Having --load-average 16 will only slow things down. You only have 8 cores. You are letting make run twice as many processes as you have cores available to service them. You are reducing throughput this way. 

Having ionice -c 3 is only letting portage do disk IO when there has been no other IO for a grace period. Really not at all what you want, if you want portage to go faster. Get rid of the ionice setting altogether, the kernel manages io priority by itself just fine.

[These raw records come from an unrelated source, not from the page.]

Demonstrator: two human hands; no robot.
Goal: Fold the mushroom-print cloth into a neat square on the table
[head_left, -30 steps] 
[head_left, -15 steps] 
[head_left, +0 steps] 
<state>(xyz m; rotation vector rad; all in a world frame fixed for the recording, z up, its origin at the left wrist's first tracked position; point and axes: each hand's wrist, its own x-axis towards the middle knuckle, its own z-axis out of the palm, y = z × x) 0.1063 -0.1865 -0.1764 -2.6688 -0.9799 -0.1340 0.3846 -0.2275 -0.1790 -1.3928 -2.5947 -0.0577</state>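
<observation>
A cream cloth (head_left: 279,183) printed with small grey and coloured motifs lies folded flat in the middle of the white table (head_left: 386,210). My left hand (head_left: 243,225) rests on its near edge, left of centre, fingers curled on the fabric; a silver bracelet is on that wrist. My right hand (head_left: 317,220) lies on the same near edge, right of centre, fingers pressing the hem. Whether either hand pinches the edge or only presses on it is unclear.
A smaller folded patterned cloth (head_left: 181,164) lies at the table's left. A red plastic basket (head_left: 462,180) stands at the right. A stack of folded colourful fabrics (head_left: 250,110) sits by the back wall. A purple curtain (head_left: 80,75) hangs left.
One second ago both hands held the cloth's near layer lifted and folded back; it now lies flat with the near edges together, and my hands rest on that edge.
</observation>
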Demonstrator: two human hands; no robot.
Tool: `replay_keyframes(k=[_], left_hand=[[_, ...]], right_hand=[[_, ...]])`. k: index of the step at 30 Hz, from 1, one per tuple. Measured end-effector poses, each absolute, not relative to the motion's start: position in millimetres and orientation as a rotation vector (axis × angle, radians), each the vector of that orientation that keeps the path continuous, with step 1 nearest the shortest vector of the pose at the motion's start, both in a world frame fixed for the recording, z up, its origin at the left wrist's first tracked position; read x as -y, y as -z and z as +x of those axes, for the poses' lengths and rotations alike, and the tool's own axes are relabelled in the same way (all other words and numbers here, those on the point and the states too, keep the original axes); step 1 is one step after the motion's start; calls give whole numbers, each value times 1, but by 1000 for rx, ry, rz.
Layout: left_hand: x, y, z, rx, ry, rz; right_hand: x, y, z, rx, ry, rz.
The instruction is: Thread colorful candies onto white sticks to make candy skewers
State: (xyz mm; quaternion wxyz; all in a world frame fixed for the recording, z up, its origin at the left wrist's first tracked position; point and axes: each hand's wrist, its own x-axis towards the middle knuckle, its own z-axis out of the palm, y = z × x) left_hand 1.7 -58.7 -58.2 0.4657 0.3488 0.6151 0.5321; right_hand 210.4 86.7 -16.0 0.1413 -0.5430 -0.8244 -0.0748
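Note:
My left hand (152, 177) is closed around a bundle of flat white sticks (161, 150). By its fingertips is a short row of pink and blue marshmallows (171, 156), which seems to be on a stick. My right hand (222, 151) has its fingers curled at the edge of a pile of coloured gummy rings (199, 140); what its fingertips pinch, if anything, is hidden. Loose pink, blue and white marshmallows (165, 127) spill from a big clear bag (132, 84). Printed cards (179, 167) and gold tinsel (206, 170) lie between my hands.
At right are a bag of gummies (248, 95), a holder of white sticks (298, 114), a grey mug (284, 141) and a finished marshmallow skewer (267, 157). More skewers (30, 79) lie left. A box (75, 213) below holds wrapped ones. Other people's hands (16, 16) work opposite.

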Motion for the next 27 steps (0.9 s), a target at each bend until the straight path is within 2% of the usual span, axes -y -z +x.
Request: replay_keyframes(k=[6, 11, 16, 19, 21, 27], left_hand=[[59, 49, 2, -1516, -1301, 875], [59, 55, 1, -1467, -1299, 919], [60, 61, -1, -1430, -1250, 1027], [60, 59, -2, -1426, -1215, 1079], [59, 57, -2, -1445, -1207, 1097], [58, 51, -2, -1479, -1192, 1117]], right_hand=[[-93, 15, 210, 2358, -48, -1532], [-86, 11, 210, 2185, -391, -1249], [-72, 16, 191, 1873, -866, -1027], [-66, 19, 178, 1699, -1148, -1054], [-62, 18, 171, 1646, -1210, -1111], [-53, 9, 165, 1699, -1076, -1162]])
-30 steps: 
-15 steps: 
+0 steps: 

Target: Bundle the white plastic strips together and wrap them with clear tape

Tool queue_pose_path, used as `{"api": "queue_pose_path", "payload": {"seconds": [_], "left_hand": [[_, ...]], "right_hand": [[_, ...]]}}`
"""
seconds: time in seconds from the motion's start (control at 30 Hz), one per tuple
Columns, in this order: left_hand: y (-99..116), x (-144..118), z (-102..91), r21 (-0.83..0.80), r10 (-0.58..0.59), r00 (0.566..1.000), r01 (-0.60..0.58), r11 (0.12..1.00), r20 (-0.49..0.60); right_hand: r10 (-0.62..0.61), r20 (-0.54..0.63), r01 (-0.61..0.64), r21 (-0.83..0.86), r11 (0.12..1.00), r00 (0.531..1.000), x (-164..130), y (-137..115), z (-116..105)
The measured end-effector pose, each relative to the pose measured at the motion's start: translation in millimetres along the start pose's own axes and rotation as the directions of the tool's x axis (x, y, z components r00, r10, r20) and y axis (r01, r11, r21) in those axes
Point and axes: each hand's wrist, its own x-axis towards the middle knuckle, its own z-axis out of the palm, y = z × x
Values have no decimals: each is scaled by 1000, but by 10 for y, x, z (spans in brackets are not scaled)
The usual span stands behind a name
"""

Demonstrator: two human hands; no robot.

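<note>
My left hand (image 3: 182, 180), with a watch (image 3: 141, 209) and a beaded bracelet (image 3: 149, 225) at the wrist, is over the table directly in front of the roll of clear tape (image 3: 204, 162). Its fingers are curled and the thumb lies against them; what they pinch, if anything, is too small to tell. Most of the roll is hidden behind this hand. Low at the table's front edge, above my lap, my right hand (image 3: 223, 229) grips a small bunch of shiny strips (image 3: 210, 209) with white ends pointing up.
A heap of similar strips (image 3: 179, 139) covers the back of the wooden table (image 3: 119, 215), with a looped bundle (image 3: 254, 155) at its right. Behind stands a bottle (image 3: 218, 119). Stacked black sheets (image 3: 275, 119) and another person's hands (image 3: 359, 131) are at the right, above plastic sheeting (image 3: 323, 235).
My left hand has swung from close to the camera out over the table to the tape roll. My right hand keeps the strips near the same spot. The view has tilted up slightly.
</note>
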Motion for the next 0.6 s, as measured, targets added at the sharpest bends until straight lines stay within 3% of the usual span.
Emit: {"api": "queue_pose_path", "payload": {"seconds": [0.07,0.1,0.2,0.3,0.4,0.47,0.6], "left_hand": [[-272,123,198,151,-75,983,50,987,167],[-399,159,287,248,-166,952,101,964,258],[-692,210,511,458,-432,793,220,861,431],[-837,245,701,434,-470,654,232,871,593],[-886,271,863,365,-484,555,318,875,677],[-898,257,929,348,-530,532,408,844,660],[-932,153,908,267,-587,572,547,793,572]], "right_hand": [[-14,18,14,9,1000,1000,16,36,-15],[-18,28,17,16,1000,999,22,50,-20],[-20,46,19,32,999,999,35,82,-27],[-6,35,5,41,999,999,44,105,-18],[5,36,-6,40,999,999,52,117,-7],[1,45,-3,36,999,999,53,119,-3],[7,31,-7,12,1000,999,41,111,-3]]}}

Having portage niceness at 19 gives portage processes the lowest possible priority. 5 would be more reasonable, if you just want it not to impact too much on your desktop.

 *Quote:*   

> Does this wakeups wear cpu's somehow? Or it's just energy-related? Do you happen to know how many wakeups does windows 7 (sorry  ) make? One more thing: what about voltages? How to check if cpu voltage is reduced when idle? This powertop should show me that too, yes? But I have misconfigured my kernel so it can't do that now i guess.

 

In practice you can't wear a CPU unless you overtweak it into toast. Minimising wakeups is about saving power. If you're not running off a battery, it's not all that important. Your numbers are fine, anyway. It is completely pointless to try to compare windows and linux in terms of wakeups/sec.

You haven't misconfigured your kernel, it's just that powertop needs special settings. I don't know about reduced voltages, I have a pre-sandybridge i7 myself.

----------

## JanR

Hi,

first: Intel CPUs offer Turbo boost hidden as the highest P-State. In your case 3400 (I leave out the remaining 3 Zeros in this post) is 3.4 GHz - your default frequency in no-turbo-mode. All lower frequencies are the lower P-states. The remaining one is max+1 MHz, in your case 3401. This is "enable turbo". It does NOT tell you a which frequency it will run but it enables turbo and let the hardware decide. 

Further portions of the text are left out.